** Opening Records for the exercise block **

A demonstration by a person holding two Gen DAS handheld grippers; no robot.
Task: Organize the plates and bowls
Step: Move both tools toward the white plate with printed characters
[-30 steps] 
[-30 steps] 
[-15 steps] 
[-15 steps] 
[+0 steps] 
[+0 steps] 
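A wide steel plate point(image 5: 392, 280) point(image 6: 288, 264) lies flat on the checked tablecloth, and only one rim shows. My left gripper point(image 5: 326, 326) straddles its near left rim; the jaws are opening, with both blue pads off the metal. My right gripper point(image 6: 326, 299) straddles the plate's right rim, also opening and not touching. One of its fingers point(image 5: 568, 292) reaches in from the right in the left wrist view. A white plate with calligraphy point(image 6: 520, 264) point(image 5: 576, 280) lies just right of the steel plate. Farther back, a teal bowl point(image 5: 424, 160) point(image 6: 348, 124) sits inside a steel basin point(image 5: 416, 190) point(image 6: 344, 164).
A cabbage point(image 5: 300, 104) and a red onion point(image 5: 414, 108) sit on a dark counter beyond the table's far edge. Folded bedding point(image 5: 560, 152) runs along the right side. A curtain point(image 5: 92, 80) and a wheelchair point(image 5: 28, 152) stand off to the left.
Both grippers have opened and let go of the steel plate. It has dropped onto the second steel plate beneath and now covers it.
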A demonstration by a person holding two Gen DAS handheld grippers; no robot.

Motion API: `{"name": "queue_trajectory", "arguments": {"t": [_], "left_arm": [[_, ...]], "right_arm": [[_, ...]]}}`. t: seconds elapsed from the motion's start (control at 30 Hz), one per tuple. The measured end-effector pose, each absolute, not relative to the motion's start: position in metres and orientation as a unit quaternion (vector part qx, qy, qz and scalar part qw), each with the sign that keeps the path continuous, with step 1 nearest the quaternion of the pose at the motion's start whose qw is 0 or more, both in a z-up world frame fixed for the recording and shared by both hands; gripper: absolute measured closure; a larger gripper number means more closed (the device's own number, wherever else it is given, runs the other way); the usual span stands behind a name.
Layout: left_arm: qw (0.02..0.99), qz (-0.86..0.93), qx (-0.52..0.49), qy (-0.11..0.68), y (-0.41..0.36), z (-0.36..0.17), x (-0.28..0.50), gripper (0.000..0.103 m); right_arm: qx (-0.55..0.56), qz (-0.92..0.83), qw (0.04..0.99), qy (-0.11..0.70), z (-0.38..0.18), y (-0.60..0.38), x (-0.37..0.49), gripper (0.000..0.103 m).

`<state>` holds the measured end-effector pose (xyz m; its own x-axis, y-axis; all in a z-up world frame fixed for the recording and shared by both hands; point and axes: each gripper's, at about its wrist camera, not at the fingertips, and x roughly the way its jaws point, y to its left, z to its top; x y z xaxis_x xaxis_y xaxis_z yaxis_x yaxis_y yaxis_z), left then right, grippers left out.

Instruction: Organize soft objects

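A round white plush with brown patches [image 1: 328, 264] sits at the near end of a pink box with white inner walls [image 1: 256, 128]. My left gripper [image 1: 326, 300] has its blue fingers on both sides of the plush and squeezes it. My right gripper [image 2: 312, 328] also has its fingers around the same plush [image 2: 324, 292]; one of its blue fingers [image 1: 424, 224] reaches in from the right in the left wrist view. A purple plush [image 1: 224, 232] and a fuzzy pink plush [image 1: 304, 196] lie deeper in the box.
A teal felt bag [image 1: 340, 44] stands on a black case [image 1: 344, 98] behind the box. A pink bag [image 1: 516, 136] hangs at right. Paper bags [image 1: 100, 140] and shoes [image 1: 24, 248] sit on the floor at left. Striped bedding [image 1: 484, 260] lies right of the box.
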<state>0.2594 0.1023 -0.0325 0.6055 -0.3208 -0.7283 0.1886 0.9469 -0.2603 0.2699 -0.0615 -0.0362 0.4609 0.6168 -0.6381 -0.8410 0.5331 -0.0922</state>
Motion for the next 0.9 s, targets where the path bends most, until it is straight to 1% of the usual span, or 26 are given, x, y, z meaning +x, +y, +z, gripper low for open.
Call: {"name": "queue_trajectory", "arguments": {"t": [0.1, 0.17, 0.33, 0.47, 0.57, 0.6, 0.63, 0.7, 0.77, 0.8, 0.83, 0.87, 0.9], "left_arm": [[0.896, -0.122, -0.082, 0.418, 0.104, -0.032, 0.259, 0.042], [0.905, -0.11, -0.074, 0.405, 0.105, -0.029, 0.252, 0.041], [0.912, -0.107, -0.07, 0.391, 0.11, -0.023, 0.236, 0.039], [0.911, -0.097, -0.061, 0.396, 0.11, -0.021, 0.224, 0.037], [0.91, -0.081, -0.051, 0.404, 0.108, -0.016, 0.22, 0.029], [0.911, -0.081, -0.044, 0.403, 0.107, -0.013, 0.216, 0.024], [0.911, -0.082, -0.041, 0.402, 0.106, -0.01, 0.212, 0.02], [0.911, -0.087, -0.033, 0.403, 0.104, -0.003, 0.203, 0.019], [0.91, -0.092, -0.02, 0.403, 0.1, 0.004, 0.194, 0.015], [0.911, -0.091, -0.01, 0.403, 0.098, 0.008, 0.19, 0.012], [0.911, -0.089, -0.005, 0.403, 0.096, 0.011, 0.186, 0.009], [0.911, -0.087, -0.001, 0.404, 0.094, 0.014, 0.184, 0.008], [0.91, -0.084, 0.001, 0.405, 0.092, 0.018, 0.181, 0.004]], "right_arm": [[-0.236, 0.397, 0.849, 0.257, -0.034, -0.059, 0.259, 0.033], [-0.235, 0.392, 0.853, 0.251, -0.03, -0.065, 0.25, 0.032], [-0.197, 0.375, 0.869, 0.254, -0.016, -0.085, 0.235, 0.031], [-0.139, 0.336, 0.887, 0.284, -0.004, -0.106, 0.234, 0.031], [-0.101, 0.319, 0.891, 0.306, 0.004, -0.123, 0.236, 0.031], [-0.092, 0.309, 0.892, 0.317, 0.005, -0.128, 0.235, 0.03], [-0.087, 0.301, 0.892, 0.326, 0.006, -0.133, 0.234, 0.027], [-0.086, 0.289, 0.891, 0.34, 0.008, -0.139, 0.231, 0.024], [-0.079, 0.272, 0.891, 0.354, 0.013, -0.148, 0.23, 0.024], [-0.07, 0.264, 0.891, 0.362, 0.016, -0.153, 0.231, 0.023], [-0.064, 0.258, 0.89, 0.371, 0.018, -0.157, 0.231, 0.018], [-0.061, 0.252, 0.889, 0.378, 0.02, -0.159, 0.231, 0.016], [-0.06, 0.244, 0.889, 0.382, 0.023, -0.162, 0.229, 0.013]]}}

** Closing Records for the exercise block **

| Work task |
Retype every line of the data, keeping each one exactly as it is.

| Solution |
A demonstration by a person holding two Gen DAS handheld grippers; no robot.
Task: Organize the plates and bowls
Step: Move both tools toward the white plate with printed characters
[-30 steps] 
[-30 steps] 
[-15 steps] 
[-15 steps] 
[+0 steps] 
[+0 steps] 
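A wide steel plate point(image 5: 392, 280) point(image 6: 288, 264) lies flat on the checked tablecloth, and only one rim shows. My left gripper point(image 5: 326, 326) straddles its near left rim; the jaws are opening, with both blue pads off the metal. My right gripper point(image 6: 326, 299) straddles the plate's right rim, also opening and not touching. One of its fingers point(image 5: 568, 292) reaches in from the right in the left wrist view. A white plate with calligraphy point(image 6: 520, 264) point(image 5: 576, 280) lies just right of the steel plate. Farther back, a teal bowl point(image 5: 424, 160) point(image 6: 348, 124) sits inside a steel basin point(image 5: 416, 190) point(image 6: 344, 164).
A cabbage point(image 5: 300, 104) and a red onion point(image 5: 414, 108) sit on a dark counter beyond the table's far edge. Folded bedding point(image 5: 560, 152) runs along the right side. A curtain point(image 5: 92, 80) and a wheelchair point(image 5: 28, 152) stand off to the left.
Both grippers have opened and let go of the steel plate. It has dropped onto the second steel plate beneath and now covers it.
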A demonstration by a person holding two Gen DAS handheld grippers; no robot.

Motion API: `{"name": "queue_trajectory", "arguments": {"t": [_], "left_arm": [[_, ...]], "right_arm": [[_, ...]]}}`. t: seconds elapsed from the motion's start (control at 30 Hz), one per tuple. The measured end-effector pose, each absolute, not relative to the motion's start: position in metres and orientation as a unit quaternion (vector part qx, qy, qz and scalar part qw), each with the sign that keeps the path continuous, with step 1 nearest the quaternion of the pose at the motion's start whose qw is 0 or more, both in a z-up world frame fixed for the recording and shared by both hands; gripper: absolute measured closure; a larger gripper number means more closed (the device's own number, wherever else it is given, runs the other way); the usual span stands behind a name.
Layout: left_arm: qw (0.02..0.99), qz (-0.86..0.93), qx (-0.52..0.49), qy (-0.11..0.68), y (-0.41..0.36), z (-0.36..0.17), x (-0.28..0.50), gripper (0.000..0.103 m); right_arm: qx (-0.55..0.56), qz (-0.92..0.83), qw (0.04..0.99), qy (-0.11..0.70), z (-0.38..0.18), y (-0.60..0.38), x (-0.37..0.49), gripper (0.000..0.103 m).

`<state>` holds the measured end-effector pose (xyz m; its own x-axis, y-axis; all in a z-up world frame fixed for the recording and shared by both hands; point and axes: each gripper's, at about its wrist camera, not at the fingertips, and x roughly the way its jaws point, y to its left, z to its top; x y z xaxis_x xaxis_y xaxis_z yaxis_x yaxis_y yaxis_z), left then right, grippers left out.

Instruction: Organize soft objects

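A round white plush with brown patches [image 1: 328, 264] sits at the near end of a pink box with white inner walls [image 1: 256, 128]. My left gripper [image 1: 326, 300] has its blue fingers on both sides of the plush and squeezes it. My right gripper [image 2: 312, 328] also has its fingers around the same plush [image 2: 324, 292]; one of its blue fingers [image 1: 424, 224] reaches in from the right in the left wrist view. A purple plush [image 1: 224, 232] and a fuzzy pink plush [image 1: 304, 196] lie deeper in the box.
A teal felt bag [image 1: 340, 44] stands on a black case [image 1: 344, 98] behind the box. A pink bag [image 1: 516, 136] hangs at right. Paper bags [image 1: 100, 140] and shoes [image 1: 24, 248] sit on the floor at left. Striped bedding [image 1: 484, 260] lies right of the box.
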<state>0.2594 0.1023 -0.0325 0.6055 -0.3208 -0.7283 0.1886 0.9469 -0.2603 0.2699 -0.0615 -0.0362 0.4609 0.6168 -0.6381 -0.8410 0.5331 -0.0922</state>
Motion for the next 0.9 s, targets where the path bends most, until it is straight to 1% of the usual span, or 26 are given, x, y, z meaning +x, +y, +z, gripper low for open.
Call: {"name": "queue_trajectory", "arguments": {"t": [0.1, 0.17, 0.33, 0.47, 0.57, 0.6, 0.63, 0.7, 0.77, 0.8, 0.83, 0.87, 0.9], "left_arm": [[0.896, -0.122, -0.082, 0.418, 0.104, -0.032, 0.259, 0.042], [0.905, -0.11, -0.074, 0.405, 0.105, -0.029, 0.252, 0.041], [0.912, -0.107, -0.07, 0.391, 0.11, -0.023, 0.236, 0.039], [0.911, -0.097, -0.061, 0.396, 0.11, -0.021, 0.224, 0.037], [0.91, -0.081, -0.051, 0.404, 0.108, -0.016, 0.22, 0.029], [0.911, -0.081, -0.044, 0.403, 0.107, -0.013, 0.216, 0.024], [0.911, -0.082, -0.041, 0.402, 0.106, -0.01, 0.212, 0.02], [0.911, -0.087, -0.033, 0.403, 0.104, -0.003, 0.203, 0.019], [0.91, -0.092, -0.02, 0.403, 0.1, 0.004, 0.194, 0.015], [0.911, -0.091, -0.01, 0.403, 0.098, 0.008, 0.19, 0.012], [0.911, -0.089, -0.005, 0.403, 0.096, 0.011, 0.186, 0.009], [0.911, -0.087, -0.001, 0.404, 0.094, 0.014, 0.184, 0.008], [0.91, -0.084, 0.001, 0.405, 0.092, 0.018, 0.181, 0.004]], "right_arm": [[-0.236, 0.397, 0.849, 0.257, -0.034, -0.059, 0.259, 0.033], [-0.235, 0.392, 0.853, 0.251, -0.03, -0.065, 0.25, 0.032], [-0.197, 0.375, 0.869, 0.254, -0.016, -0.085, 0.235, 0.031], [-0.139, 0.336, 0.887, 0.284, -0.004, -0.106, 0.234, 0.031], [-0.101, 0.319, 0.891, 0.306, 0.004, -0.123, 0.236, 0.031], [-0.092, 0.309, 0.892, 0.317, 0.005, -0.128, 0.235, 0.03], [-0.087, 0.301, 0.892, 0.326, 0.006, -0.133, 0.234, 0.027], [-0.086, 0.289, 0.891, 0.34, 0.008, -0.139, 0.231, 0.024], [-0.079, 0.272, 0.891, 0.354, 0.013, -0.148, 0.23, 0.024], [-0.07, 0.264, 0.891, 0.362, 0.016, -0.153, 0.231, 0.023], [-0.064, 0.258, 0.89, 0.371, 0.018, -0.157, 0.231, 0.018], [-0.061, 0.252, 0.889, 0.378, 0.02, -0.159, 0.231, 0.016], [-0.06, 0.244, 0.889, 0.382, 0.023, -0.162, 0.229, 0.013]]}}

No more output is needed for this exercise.